Father of Liverpool football star Luis Diaz reveals details of kidnapping

The father of Liverpool star Luis Diaz has revealed details of his captivity - and said he intends to keep living in Colombia despite his ordeal.

Luis Manuel Diaz was released on Thursday on Thursday after spending 12 days in the hands of guerrillas.

During a news conference, the 58-year-old said his kidnappers had advised him to remain calm.

He said he had "almost 12 days without sleep" and had to endure "a lot of quite difficult horseback riding, lots of mountains, rain".

"Even though the treatment was good, I didn't feel very comfortable," he said.

He and his wife were abducted by armed men on motorcycles at a petrol station in the town of Barrancas, near Colombia's border with Venezuela on 28 October.

The 26-year-old footballer's mother, Cilenis Marulanda, was rescued within hours by police after roadblocks were set up.

"My aspirations are to continue in my town because I have my entire family in my town," Mr Diaz said.

"The government has given me impressively strong and great support. I trust and have faith that it will provide me security to be in Barrancas."

During his captivity special forces were deployed to search for Mr Diaz - with air and land patrols trawling a mountain range that straddles both Colombia and Venezuela.

Officials said they could not rule out the possibility that he had been smuggled over the border - meaning he would have been out of reach of Colombian police.

A reward of $48,000 (£39,000) had been offered for information leading police to the hostage.

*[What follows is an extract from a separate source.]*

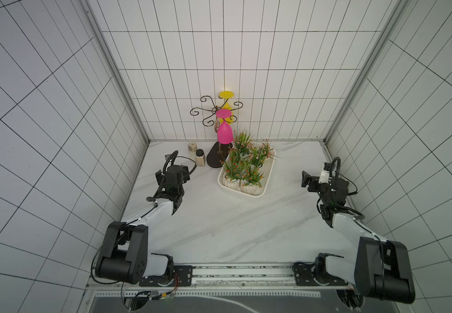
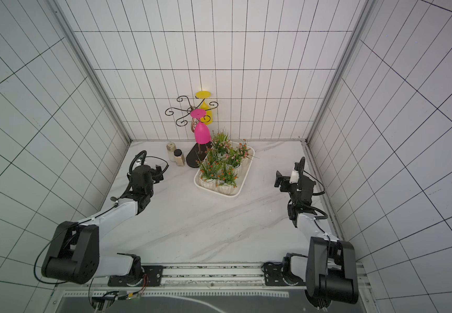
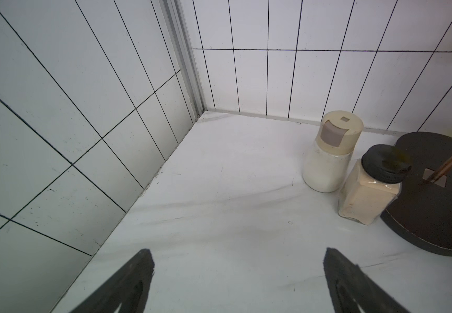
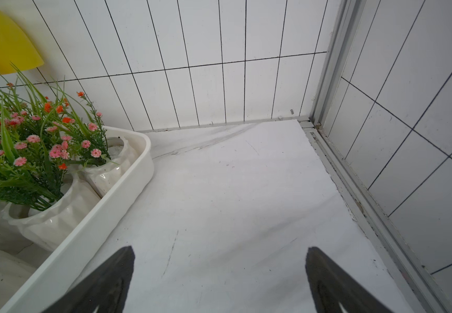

The Liverpool winger had pleaded with his father's captors to release him - and said he and his brothers were in a "desperate" situation.

Mr Diaz was eventually released by guerrillas from the National Liberation Army (ELN), according to the Colombian FA.

The capture stoked criticism of ongoing peace talks between the ELN and the government of leftist President Gustavo Petro, who is trying to put an end to Colombia's six-decade internal conflict that has left more than 450,000 dead.

The government and the ELN began a six-month ceasefire in August.